Count the lines in the material below that contain the word "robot" and give the number alone.

- Opening Delimiter -

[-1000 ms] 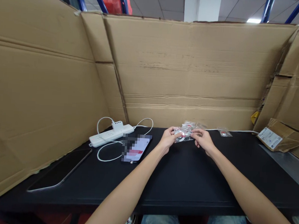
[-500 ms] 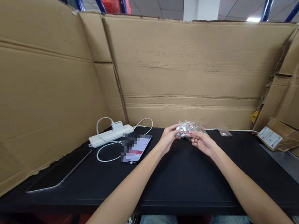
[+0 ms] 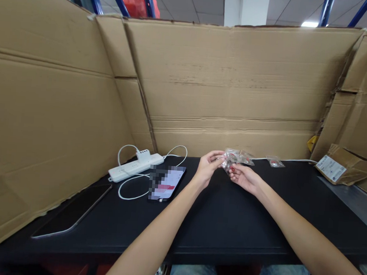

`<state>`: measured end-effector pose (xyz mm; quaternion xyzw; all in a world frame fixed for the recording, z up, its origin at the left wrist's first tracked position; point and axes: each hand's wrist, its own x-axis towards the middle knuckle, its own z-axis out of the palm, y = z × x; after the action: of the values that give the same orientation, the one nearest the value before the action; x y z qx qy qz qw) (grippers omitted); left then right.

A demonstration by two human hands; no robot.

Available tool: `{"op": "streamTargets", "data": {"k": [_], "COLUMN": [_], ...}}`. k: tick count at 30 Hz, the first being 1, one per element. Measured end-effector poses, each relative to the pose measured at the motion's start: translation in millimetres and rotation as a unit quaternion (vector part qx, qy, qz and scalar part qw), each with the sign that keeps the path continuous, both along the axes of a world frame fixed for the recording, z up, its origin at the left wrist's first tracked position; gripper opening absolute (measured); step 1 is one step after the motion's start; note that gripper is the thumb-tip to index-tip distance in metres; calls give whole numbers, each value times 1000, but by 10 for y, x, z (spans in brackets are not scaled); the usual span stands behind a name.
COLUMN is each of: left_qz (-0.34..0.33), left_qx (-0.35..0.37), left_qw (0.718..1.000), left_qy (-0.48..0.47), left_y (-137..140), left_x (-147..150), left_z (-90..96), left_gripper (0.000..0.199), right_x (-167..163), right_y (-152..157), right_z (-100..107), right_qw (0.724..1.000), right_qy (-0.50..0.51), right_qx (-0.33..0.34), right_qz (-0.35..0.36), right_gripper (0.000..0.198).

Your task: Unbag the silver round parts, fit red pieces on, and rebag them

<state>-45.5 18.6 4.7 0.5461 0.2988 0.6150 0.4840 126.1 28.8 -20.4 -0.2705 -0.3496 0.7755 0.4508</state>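
Over the black table (image 3: 227, 224), my left hand (image 3: 207, 167) is closed, its thumb and fingers pinching a small clear plastic packet (image 3: 227, 164) with something shiny inside. My right hand (image 3: 245, 178) is closed too, its fingertips on the packet's right side, where a bit of red shows. What exactly lies inside is too small and glossy to make out. Just behind the hands are several similar clear packets (image 3: 244, 157) with red marks, partly hidden by the held one. Farther right, a single clear packet (image 3: 275, 162) lies apart near the back wall.
Cardboard walls (image 3: 237, 87) enclose the back and sides. On the left are a white power strip (image 3: 136, 167) with cables, a phone (image 3: 167, 184) and a dark flat panel (image 3: 73, 211). An open brown carton (image 3: 346, 165) stands at the right beside a grey sheet (image 3: 351, 203).
The round silvery face seen in my left hand is now mostly covered by fingers and crinkled plastic. My right hand has shifted slightly left and down, its fingertips at the red bit.
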Motion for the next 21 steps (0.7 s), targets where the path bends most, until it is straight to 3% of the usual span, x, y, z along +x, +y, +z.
{"op": "streamTargets", "data": {"k": [5, 13, 21], "left_qz": [-10, -8, 33], "left_qx": [-14, -67, -81], "left_qw": [1000, 995, 995], "left_qy": [21, 79, 41], "left_y": [-20, 18, -6], "left_x": [9, 0, -10], "left_z": [-4, -70, -11], "left_gripper": [39, 40, 26], "right_x": [3, -21, -43], "right_y": [6, -13, -104], "right_z": [-34, -15, 50], "right_qw": [999, 995, 991], "right_qy": [2, -42, -102], "right_qx": [37, 43, 70], "right_qz": [-17, -80, -56], "right_gripper": [13, 19, 30]}}
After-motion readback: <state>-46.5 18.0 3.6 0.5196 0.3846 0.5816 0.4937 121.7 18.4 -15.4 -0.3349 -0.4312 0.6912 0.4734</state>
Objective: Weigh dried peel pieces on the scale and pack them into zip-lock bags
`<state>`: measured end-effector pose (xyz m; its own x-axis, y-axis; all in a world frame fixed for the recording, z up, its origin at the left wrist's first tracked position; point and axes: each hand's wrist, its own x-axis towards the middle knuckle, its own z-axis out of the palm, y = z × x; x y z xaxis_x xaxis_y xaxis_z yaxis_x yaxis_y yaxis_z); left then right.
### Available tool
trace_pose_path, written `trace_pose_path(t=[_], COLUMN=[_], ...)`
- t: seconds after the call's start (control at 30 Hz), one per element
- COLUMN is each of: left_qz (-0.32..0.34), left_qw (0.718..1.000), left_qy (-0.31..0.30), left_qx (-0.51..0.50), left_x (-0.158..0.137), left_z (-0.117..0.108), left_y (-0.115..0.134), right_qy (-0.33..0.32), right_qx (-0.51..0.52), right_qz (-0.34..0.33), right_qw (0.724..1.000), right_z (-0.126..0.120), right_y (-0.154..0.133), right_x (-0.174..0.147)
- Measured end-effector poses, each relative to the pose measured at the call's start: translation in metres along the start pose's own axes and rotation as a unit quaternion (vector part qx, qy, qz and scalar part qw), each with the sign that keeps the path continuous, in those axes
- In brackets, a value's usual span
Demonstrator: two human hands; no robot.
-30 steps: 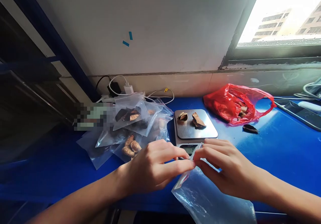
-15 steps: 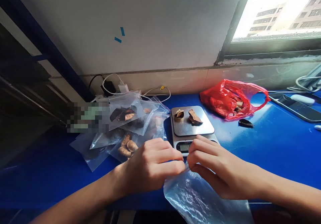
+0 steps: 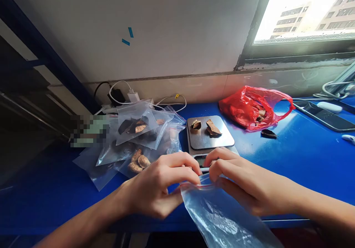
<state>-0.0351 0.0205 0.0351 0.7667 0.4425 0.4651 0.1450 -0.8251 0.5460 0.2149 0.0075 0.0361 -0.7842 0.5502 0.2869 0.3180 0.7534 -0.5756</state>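
A clear zip-lock bag (image 3: 222, 214) hangs from both hands over the front edge of the table, its mouth with the red line facing up. My left hand (image 3: 163, 181) is closed on the bag's upper left corner. My right hand (image 3: 244, 181) pinches the right part of the mouth, fingers curled. Just beyond the hands stands a kitchen scale (image 3: 208, 140), its display partly hidden. Two dried brown pieces lie apart on its steel plate: a curled hollow piece (image 3: 195, 125) at left and a flat bark-like piece (image 3: 213, 127) at right.
Left of the scale is a heap of zip-lock bags (image 3: 155, 140) holding dried pieces. A red plastic bag (image 3: 238, 109) of brown pieces lies at right, with a dark dried piece (image 3: 269, 133) before it. Farther right is a phone (image 3: 330, 114); cables (image 3: 180, 103) run along the wall.
The hands have moved slightly apart along the bag's mouth, so the red-lined seal now shows between them. The pieces on the scale have not moved. The view has shifted a little.
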Motion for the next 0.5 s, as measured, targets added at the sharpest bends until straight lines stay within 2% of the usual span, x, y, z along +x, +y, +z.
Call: trace_pose_path(t=[0.13,0.3,0.5], left_qz=[-0.036,-0.123,-0.151], left_qw=[0.997,0.984,0.981], left_qy=[-0.034,-0.064,-0.011], left_qx=[-0.064,-0.111,-0.120], left_x=[-0.002,-0.001,0.001], left_z=[-0.005,-0.015,-0.020], left_y=[0.009,0.008,-0.002], right_qy=[0.019,0.043,0.052], right_qx=[-0.020,0.007,0.005], right_qz=[-0.001,0.023,0.024], right_qw=[1.000,0.999,0.998], right_z=[0.003,0.002,-0.004], right_y=[0.007,0.016,0.030], right_x=[0.002,0.004,0.007])
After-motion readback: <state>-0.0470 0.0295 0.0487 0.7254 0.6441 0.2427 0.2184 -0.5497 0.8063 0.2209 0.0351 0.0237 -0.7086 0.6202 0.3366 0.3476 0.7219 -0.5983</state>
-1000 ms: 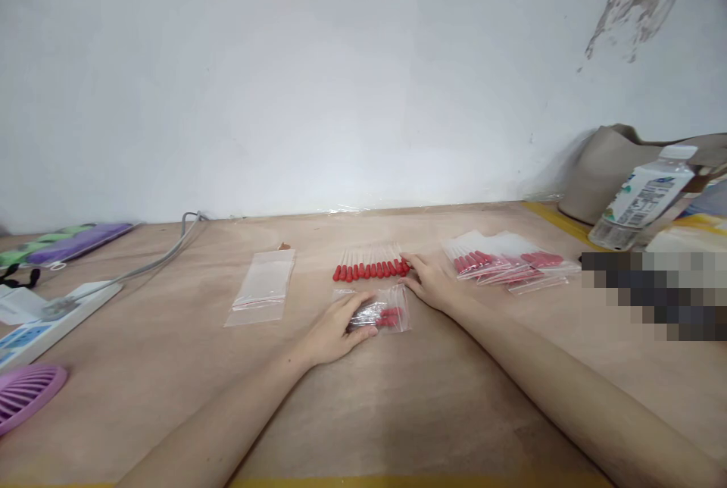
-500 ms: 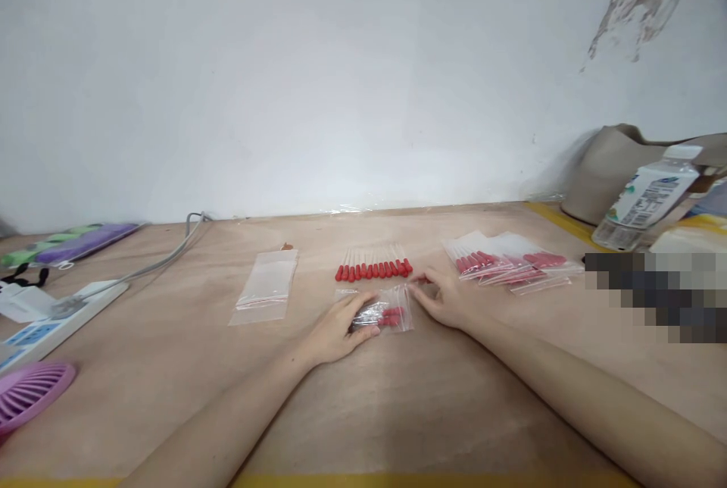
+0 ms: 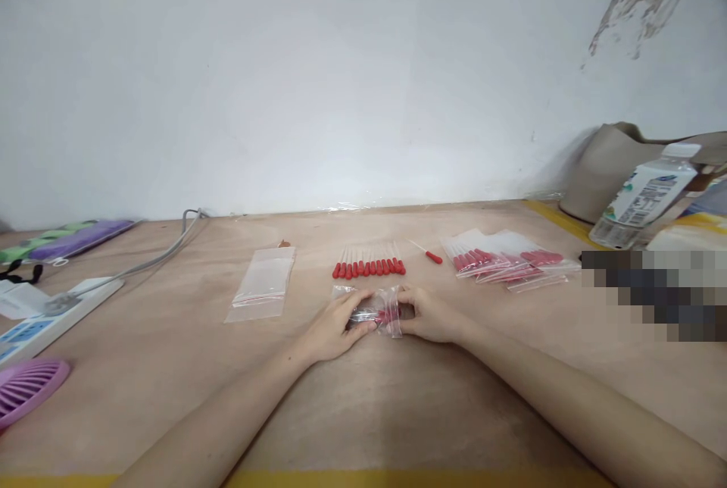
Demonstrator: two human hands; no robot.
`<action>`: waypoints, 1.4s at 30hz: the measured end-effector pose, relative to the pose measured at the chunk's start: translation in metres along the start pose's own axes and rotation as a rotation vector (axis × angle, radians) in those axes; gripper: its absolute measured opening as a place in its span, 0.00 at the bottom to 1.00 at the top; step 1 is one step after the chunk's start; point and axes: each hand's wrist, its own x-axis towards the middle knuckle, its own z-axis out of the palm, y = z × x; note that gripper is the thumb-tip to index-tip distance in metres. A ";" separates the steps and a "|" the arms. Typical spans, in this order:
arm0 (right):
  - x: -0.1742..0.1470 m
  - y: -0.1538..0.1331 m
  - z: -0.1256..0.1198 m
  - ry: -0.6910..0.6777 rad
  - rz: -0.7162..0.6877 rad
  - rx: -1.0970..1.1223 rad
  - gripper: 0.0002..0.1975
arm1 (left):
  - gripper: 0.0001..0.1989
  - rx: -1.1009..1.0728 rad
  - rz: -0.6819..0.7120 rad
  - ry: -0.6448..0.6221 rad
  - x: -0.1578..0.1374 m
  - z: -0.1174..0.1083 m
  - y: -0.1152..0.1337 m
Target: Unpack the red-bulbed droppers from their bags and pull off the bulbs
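Left hand [image 3: 341,325] and right hand [image 3: 429,314] gripped a bag [image 3: 389,306] of red-handled tools at near centre; partway done, I judged remotely: filled bags [image 3: 497,264] lay right, a loose row [image 3: 369,269] beyond, unbagged.

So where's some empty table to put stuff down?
Bare tabletop shows between the left forearm and right forearm, and between the power strip and stacked flat bags. It's crowded where the left hand and right hand grip a clear bag: red-ended sticks lie behind, filled bags farther right.
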 end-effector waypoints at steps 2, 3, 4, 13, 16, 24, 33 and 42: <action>0.000 -0.002 0.002 0.022 0.043 -0.035 0.04 | 0.22 -0.003 -0.006 0.003 0.000 0.000 0.001; 0.000 -0.002 0.003 0.036 0.059 -0.035 0.04 | 0.22 -0.003 -0.008 0.006 0.000 0.000 0.001; 0.000 -0.002 0.003 0.044 0.068 -0.026 0.05 | 0.22 -0.003 -0.010 0.007 0.000 -0.001 0.001; -0.003 0.014 -0.006 0.056 0.138 0.410 0.12 | 0.25 0.025 0.007 -0.015 -0.001 -0.003 0.002; -0.004 0.023 -0.013 0.061 0.234 0.585 0.19 | 0.26 0.074 0.029 -0.076 -0.002 -0.006 0.002; -0.010 0.035 -0.058 0.259 0.297 0.568 0.21 | 0.21 0.282 -0.019 -0.139 -0.017 -0.014 0.008; 0.006 0.057 -0.075 0.748 0.082 0.085 0.13 | 0.16 0.153 0.108 0.074 0.001 -0.014 0.007; 0.029 0.082 -0.030 0.417 -0.127 -0.477 0.12 | 0.24 0.206 0.127 -0.308 0.003 -0.009 0.003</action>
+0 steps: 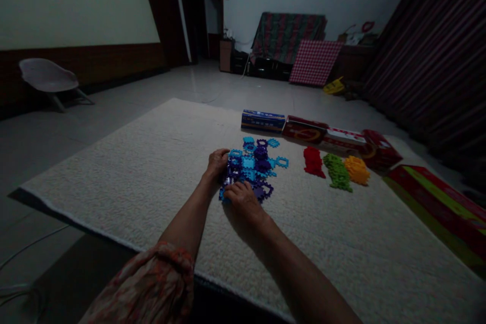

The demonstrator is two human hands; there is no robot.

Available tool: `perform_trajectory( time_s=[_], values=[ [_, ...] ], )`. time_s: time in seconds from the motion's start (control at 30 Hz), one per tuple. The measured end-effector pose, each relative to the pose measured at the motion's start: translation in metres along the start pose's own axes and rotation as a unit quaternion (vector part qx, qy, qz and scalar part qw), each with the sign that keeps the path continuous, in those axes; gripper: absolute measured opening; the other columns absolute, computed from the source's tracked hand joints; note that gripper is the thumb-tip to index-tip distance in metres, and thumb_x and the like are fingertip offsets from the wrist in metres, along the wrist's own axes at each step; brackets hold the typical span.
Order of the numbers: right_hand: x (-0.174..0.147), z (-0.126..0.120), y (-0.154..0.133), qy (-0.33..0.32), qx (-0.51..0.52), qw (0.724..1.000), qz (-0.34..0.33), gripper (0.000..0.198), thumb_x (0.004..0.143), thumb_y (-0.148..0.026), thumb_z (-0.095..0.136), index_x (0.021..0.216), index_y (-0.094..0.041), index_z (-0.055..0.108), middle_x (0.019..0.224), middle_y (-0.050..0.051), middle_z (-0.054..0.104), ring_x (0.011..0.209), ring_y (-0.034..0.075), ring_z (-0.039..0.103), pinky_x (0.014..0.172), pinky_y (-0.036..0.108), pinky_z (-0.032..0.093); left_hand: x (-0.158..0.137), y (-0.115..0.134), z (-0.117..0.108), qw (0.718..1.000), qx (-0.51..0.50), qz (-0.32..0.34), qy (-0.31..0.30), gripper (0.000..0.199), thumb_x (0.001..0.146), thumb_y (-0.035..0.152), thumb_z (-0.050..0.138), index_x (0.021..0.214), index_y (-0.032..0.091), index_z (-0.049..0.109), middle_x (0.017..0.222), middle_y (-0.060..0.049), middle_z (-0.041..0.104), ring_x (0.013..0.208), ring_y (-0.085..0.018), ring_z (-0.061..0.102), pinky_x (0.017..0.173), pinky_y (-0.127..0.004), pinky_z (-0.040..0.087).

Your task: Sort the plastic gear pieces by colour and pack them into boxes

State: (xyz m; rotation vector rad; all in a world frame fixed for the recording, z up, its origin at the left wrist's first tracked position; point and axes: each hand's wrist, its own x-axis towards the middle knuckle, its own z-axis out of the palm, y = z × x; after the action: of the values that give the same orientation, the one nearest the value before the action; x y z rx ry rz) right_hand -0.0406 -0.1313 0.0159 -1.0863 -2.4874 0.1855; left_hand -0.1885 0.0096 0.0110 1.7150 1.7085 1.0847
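Note:
A spread of blue and purple toothed plastic building pieces [248, 163] lies on the pale mat, some overlapping or joined, some with open centres. At its left edge is my left hand [217, 163], fingers curled against the purple pieces there, the fingertips partly hidden. My right hand [245, 200] is bent over the near edge of the same spread, its fingers closed down on a blue piece [224, 194] at the near left corner. Off to the right are sorted piles of similar pieces: red [313, 162], green [337, 172] and orange [357, 170].
A row of boxes edges the mat [125, 162]: a blue box [262, 121], a dark red box [305, 129] and others, with a long red and green box [440, 207] at the right. A chair [49, 76] stands on the tiled floor at the left.

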Motion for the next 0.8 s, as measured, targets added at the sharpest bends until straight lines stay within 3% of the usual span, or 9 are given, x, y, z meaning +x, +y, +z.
perform_trajectory(
  time_s=[0.1,0.27,0.33,0.4,0.47,0.57,0.67,0.8],
  values=[
    [-0.005,-0.001,0.004,0.028,0.038,0.999,-0.021,0.013,0.090,-0.017,0.065,0.102,-0.021,0.069,0.117,0.009,0.074,0.108,0.026,0.063,0.101,0.045,0.039,0.012,0.013,0.001,0.995,0.093,-0.011,-0.031,0.036,0.092,0.019,0.055,0.120,0.017,0.077,0.122,-0.011,0.077,0.114,-0.025,0.071,0.099,-0.030,0.052],
    [-0.017,-0.006,0.023,0.118,0.099,0.987,-0.052,0.024,0.087,-0.009,0.058,0.106,-0.020,0.067,0.116,0.011,0.075,0.108,0.026,0.067,0.098,0.044,0.044,0.020,0.022,0.005,0.985,0.167,-0.007,-0.053,0.040,0.095,0.037,0.062,0.124,0.013,0.076,0.122,-0.018,0.076,0.117,-0.028,0.070,0.101,-0.031,0.050],
    [-0.021,-0.012,0.040,0.164,0.119,0.979,-0.002,0.026,0.087,-0.011,0.056,0.108,-0.020,0.068,0.112,0.011,0.075,0.105,0.026,0.068,0.094,0.041,0.048,0.021,0.023,0.008,0.978,0.200,0.001,-0.055,0.040,0.093,0.040,0.065,0.123,0.015,0.076,0.125,-0.018,0.075,0.120,-0.028,0.068,0.102,-0.031,0.048],
    [-0.022,-0.020,0.064,0.220,0.127,0.962,0.102,0.026,0.088,-0.017,0.053,0.108,-0.020,0.070,0.105,0.010,0.076,0.096,0.026,0.070,0.088,0.039,0.052,0.022,0.024,0.010,0.975,0.214,0.004,-0.061,0.038,0.091,0.037,0.068,0.122,0.017,0.077,0.126,-0.017,0.075,0.120,-0.028,0.067,0.102,-0.031,0.047],
    [-0.022,-0.029,0.094,0.272,0.116,0.929,0.222,0.029,0.088,-0.024,0.050,0.106,-0.019,0.072,0.101,0.010,0.076,0.090,0.026,0.070,0.084,0.039,0.053,0.024,0.024,0.011,0.976,0.207,0.003,-0.070,0.037,0.090,0.033,0.069,0.122,0.018,0.077,0.124,-0.015,0.075,0.119,-0.028,0.067,0.101,-0.032,0.048],
    [-0.020,-0.040,0.141,0.296,0.082,0.887,0.345,0.033,0.086,-0.032,0.050,0.104,-0.018,0.073,0.097,0.011,0.075,0.089,0.027,0.069,0.087,0.041,0.053,0.029,0.023,0.010,0.980,0.179,-0.015,-0.088,0.037,0.087,0.029,0.070,0.122,0.019,0.076,0.120,-0.013,0.077,0.115,-0.027,0.069,0.097,-0.030,0.049],
    [-0.019,-0.045,0.178,0.293,0.052,0.869,0.396,0.037,0.083,-0.033,0.050,0.108,-0.016,0.071,0.101,0.014,0.074,0.094,0.029,0.067,0.091,0.044,0.052,0.033,0.020,0.007,0.984,0.141,-0.032,-0.102,0.040,0.084,0.023,0.071,0.123,0.017,0.076,0.115,-0.015,0.078,0.109,-0.028,0.071,0.093,-0.032,0.051],
    [-0.022,-0.040,0.195,0.318,-0.029,0.875,0.364,0.042,0.082,-0.032,0.053,0.117,-0.012,0.066,0.117,0.021,0.067,0.112,0.033,0.061,0.102,0.050,0.048,0.035,0.015,0.005,0.990,0.083,-0.029,-0.111,0.049,0.077,0.015,0.071,0.126,0.017,0.074,0.107,-0.015,0.078,0.098,-0.029,0.072,0.087,-0.036,0.052]
  ],
)
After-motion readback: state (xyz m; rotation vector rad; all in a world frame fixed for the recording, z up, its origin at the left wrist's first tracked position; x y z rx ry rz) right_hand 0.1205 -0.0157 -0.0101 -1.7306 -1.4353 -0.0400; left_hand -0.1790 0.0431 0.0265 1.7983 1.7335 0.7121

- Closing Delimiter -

Output => 4